La météo sera en vedette aux Jeux

03 févr. 2010, 16:09

Même si les JO ne démarrent que le 12 février, on peut déjà affirmer que la météo y tiendra la vedette. Entre courses tronquées, ajournées ou inéquitables, il faudra s'attendre à tout à Whistler Mountain, site qui accueillera notamment le ski alpin. En cause, le climat océanique qui y sévit et rend la météo capricieuse.

«Je suis très inquiet. Nous avons déjà dû déplacer ou annuler tant de courses à Whistler», confie Gian-Franco Kasper. Le président de la Fédération internationale de ski fait allusion aux années 1996 à 1998, lorsque la Coupe du monde avait fait halte en Colombie-Britannique sans pouvoir y disputer la moindre épreuve. Supprimé du calendrier après ce fiasco, Whistler avait été à nouveau à l'honneur en février 2008 pour les tests olympiques. Et cette fois-ci, toutes les courses avaient pu se dérouler. «Quand nous avons eu des ennuis avec la météo, c'était en novembre et décembre. Février et mars sont des mois plus cléments», souligne Peter Bosinger, membre du comité d'organisation des JO.

Ce sont les deux descentes qui demeurent les plus dépendantes des aléas du climat. Mais comme celles-ci sont programmées en début de joutes (le 13 pour les messieurs, le 17 pour les dames), les organisateurs disposent d'une marge de manœuvre. «Il ne fait aucun doute que nous aurons des ennuis avec la météo.
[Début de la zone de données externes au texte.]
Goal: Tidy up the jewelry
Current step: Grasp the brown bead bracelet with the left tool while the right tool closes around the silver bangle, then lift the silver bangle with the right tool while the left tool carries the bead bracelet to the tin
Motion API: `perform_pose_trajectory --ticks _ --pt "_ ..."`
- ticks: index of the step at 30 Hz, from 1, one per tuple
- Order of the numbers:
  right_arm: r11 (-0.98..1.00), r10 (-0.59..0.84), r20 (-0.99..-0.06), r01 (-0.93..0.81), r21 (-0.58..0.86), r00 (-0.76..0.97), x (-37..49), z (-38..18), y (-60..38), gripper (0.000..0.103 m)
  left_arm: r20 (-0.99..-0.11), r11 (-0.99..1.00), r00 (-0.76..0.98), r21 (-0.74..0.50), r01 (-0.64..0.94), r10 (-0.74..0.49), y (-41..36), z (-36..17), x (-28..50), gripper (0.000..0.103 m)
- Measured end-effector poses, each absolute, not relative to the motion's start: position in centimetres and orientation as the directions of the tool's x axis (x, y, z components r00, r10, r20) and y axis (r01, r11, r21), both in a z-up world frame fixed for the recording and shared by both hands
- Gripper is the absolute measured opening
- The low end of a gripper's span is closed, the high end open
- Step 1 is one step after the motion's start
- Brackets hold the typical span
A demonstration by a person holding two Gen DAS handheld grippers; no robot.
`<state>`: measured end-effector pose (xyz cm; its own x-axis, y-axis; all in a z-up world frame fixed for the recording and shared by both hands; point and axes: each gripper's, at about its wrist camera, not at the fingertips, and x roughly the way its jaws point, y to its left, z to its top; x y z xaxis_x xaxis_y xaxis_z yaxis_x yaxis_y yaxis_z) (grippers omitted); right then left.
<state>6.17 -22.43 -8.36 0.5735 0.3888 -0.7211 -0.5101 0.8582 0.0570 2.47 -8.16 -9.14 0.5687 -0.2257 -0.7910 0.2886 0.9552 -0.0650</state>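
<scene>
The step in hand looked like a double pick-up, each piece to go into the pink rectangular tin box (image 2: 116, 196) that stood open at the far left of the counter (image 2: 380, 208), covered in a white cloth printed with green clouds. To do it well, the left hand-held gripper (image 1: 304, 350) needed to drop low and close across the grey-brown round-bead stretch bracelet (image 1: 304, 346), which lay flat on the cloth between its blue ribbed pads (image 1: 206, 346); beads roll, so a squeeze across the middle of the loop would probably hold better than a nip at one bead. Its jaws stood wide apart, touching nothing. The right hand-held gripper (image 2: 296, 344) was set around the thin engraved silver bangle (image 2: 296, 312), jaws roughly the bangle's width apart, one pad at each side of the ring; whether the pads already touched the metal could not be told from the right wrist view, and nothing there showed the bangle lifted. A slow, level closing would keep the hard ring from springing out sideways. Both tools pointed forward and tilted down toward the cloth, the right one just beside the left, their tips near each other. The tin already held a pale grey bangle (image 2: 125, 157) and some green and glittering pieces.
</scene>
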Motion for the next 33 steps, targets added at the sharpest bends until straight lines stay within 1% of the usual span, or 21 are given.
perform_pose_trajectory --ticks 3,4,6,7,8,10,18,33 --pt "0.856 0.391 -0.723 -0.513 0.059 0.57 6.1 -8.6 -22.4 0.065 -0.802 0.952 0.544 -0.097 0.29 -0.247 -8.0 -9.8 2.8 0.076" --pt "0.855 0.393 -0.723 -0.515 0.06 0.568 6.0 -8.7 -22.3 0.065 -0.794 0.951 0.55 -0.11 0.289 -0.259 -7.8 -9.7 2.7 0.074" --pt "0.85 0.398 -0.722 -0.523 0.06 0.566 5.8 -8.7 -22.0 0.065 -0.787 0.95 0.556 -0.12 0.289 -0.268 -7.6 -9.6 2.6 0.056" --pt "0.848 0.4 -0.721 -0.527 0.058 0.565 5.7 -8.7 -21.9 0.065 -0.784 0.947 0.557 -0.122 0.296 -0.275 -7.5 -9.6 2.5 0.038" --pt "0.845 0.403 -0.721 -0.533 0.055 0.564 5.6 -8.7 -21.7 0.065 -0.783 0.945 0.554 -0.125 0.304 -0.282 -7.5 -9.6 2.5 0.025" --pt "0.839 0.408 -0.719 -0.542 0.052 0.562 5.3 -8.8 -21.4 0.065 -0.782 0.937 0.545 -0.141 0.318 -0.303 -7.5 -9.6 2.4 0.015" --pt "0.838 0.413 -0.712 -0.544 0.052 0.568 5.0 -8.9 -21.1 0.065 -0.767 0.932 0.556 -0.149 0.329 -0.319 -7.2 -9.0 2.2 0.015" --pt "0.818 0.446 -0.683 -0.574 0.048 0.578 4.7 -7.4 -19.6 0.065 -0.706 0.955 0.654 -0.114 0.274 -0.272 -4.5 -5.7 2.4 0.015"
Mais, même à Whistler, nous devrions avoir au moins une bonne journée durant la quinzaine», estime Gian-Franco Kasper.

Si une course est lancée, reste à savoir si elle sera équitable. «On peut passer du beau temps à la tempête en quelques minutes», explique Hugues Ansermoz, l'entraîneur des Suissesses. «Sur les deux semaines, on pourrait bien avoir un à deux jours de «loterie», prévient le Vaudois, qui connaît bien Whistler pour avoir été le coach des Canadiennes.

Davantage que la neige ou le vent, c'est le brouillard qui pourrait poser problème. «L'océan Pacifique n'est pas loin. Et régulièrement, le brouillard monte depuis la vallée et reste bloqué par les montagnes. C'est alors très délicat de lancer une épreuve de vitesse», relève le descendeur Robbie Dixon, originaire de Whistler.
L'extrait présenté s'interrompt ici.